When is local search both effective and efficient?
Artem Kaznatcheev, Sofia Vazquez Alferez
TL;DR
This work analyzes when local search is both effective and efficient on single-peaked fitness landscapes by representing landscapes as binary VCSPs. It introduces directed and oriented VCSPs to capture semismooth landscapes and then defines conditionally-smooth landscapes as a polynomial-time recognizable generalization that remains single-peaked. The paper demonstrates that a broad class of popular local search algorithms (including RandomAscent, Simulated Annealing, various history-based rules, jumping rules, and Kernighan–Lin) are efficient on conditionally-smooth landscapes, while some core methods like Steepest Ascent and RandomFacet can still be intractable on these landscapes. It also proves NP-hardness for recognizing directed/oriented structure, with fixed-parameter tractability by maximum degree, and provides both efficient and hard-instance results to delineate the boundaries of local search efficiency. Overall, the results illuminate when local search is likely to be fast in practice and offer a framework for understanding fitness landscapes in natural and social systems.
Abstract
Combinatorial optimization problems implicitly define fitness landscapes that combine the numeric structure of the 'fitness' function to be maximized with the combinatorial structure of which assignments are 'adjacent'. Local search starts at an assignment in this landscape and successively moves assignments until no further improvement is possible among the adjacent assignments.

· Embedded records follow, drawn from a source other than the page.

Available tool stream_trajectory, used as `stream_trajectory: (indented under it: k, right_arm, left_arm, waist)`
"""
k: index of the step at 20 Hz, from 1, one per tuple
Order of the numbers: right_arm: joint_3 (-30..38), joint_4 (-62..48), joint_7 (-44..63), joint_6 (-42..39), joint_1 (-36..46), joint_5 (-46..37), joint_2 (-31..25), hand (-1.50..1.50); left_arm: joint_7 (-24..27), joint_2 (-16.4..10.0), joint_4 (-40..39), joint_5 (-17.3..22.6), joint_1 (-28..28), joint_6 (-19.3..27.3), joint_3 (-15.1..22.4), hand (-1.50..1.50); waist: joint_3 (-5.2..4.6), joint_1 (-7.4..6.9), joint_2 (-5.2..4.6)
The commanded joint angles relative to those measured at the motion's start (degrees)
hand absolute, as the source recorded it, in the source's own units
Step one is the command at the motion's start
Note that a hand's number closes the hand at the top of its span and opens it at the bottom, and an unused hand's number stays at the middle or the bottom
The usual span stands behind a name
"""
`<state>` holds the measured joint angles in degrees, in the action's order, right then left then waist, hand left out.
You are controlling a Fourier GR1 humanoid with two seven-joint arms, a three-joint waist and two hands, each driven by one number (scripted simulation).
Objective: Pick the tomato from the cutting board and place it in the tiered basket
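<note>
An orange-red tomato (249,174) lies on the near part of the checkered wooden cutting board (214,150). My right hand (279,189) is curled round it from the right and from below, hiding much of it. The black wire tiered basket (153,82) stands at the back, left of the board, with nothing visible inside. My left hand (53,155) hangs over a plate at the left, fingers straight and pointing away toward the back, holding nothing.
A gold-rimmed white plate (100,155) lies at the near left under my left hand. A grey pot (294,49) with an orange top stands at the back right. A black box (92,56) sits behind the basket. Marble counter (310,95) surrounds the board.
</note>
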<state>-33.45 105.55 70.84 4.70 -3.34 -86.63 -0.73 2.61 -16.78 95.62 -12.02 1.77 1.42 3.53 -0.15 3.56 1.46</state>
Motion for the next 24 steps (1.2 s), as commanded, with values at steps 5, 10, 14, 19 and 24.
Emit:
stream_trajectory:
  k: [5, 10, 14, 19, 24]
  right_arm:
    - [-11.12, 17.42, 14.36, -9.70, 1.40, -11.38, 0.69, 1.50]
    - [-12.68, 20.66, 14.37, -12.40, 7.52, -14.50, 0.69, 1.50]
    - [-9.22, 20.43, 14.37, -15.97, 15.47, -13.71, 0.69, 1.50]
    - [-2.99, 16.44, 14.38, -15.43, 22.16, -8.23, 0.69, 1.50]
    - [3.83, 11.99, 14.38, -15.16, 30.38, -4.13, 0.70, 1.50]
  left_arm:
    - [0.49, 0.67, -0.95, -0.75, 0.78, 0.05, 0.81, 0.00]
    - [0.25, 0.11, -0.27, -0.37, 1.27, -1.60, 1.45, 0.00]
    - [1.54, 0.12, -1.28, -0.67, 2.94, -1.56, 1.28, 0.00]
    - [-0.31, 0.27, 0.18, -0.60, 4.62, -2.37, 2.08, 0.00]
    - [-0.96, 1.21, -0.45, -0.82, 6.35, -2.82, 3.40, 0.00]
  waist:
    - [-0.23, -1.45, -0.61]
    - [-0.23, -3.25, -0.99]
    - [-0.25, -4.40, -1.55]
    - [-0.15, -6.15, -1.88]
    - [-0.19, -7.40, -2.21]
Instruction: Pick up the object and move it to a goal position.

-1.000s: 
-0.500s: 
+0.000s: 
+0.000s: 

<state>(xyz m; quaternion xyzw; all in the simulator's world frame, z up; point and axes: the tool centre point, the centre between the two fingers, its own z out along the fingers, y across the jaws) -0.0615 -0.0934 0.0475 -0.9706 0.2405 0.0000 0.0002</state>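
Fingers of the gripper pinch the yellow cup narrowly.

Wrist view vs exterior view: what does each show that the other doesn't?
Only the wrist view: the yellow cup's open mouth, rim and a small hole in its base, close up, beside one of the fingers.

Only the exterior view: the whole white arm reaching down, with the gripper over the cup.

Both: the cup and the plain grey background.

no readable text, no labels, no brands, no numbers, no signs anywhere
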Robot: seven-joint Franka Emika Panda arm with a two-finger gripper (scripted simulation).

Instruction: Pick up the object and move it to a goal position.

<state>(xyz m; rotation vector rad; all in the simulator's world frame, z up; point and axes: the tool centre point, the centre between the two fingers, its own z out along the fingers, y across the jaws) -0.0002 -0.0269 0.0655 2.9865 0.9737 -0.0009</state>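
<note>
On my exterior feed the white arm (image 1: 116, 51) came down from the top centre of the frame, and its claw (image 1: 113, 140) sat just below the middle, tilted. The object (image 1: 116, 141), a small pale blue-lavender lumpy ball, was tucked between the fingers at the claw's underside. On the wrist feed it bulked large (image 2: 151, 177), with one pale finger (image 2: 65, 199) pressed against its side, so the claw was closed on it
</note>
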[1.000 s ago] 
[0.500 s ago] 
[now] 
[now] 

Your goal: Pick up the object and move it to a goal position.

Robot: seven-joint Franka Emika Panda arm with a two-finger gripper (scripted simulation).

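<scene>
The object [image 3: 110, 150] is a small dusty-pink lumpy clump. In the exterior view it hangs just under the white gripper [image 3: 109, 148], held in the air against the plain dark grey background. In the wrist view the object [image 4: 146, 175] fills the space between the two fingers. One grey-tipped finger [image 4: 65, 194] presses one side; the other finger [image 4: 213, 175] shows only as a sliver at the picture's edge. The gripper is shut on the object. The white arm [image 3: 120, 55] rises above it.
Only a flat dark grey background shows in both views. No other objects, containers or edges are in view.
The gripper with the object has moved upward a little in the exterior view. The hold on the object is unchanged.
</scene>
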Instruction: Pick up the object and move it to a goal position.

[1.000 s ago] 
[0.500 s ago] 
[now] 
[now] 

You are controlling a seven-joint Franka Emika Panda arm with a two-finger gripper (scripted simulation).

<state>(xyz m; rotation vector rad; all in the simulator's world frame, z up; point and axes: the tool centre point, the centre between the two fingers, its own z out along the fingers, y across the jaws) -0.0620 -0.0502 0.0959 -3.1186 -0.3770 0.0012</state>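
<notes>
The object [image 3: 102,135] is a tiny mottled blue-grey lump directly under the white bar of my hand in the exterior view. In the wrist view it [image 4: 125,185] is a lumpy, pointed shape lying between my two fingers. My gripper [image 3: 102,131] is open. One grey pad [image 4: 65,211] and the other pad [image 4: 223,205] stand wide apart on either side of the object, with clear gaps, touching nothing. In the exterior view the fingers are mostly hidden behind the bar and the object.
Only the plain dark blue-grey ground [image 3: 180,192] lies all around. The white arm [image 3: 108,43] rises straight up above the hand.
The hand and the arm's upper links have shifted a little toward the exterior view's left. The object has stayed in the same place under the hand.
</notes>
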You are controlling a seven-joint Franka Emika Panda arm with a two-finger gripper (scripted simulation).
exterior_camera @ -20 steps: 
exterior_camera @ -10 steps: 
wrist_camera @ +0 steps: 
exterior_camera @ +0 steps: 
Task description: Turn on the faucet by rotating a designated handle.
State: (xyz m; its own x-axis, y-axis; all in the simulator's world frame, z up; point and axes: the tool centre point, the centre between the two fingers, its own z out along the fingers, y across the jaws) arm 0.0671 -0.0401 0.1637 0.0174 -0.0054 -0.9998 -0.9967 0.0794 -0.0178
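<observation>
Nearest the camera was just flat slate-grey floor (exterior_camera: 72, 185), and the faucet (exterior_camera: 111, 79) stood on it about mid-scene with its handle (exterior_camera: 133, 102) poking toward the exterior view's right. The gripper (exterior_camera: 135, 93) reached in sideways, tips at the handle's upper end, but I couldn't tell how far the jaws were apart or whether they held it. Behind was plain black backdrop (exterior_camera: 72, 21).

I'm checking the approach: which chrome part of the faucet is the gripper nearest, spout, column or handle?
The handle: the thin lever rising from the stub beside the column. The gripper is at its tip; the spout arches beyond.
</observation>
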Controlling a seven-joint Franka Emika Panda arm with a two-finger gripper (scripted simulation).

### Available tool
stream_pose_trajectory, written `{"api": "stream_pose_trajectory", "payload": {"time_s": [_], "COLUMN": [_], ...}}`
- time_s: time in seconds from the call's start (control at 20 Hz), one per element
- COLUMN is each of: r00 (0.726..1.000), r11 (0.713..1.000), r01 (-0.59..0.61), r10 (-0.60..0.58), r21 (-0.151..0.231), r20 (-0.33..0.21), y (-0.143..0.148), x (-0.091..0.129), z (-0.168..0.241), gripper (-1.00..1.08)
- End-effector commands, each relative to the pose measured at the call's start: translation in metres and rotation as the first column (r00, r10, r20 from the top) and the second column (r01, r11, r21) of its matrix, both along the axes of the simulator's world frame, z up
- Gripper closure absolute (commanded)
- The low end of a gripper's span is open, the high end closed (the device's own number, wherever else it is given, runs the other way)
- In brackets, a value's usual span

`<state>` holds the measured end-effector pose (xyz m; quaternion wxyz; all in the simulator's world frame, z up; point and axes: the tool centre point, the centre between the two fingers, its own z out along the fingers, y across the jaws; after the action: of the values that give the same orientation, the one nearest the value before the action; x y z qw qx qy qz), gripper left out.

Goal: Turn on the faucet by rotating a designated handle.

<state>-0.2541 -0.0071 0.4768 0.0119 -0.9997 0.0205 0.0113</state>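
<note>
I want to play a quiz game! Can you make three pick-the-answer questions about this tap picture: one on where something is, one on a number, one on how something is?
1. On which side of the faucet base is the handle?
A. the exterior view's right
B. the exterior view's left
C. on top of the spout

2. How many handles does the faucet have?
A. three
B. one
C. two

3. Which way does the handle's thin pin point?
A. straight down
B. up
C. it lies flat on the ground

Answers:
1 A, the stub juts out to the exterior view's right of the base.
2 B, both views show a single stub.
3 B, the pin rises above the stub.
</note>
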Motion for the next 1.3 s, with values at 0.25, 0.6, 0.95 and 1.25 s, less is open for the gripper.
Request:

Classic analyses of local search algorithms have focused more on the question of effectiveness ("did we find a good solution?") and often implicitly assumed that there are no doubts about their efficiency ("did we find it quickly?"). But there are many reasons to doubt the efficiency of local search. Even if we focus on fitness landscapes on the hypercube that are single peaked on every subcube (i.e., semismooth fitness landscapes) where effectiveness is obvious, many local search algorithms are known to be inefficient. Since fitness landscapes are unwieldy exponentially large objects, we focus on their polynomial-sized representations by instances of valued constraint satisfaction problems (VCSP). We define a "direction" for valued constraints such that directed VCSPs generate semismooth fitness landscapes. We call VCSPs oriented if they do not have any pair of variables with arcs in both directions. Since recognizing if a VCSP-instance is directed or oriented is coNP-complete, we generalized oriented VCSPs as conditionally-smooth fitness landscapes that are recognizable in polynomial time for a VCSP-instance. We prove that many popular local search algorithms like random ascent, simulated annealing, history-based rules, jumping rules, and the Kernighan-Lin heuristic are very efficient on conditionally-smooth landscapes. But conditionally-smooth landscapes are still expressive enough so that algorithms like steepest ascent and random facet require a super-polynomial number of steps to find the fitness peak.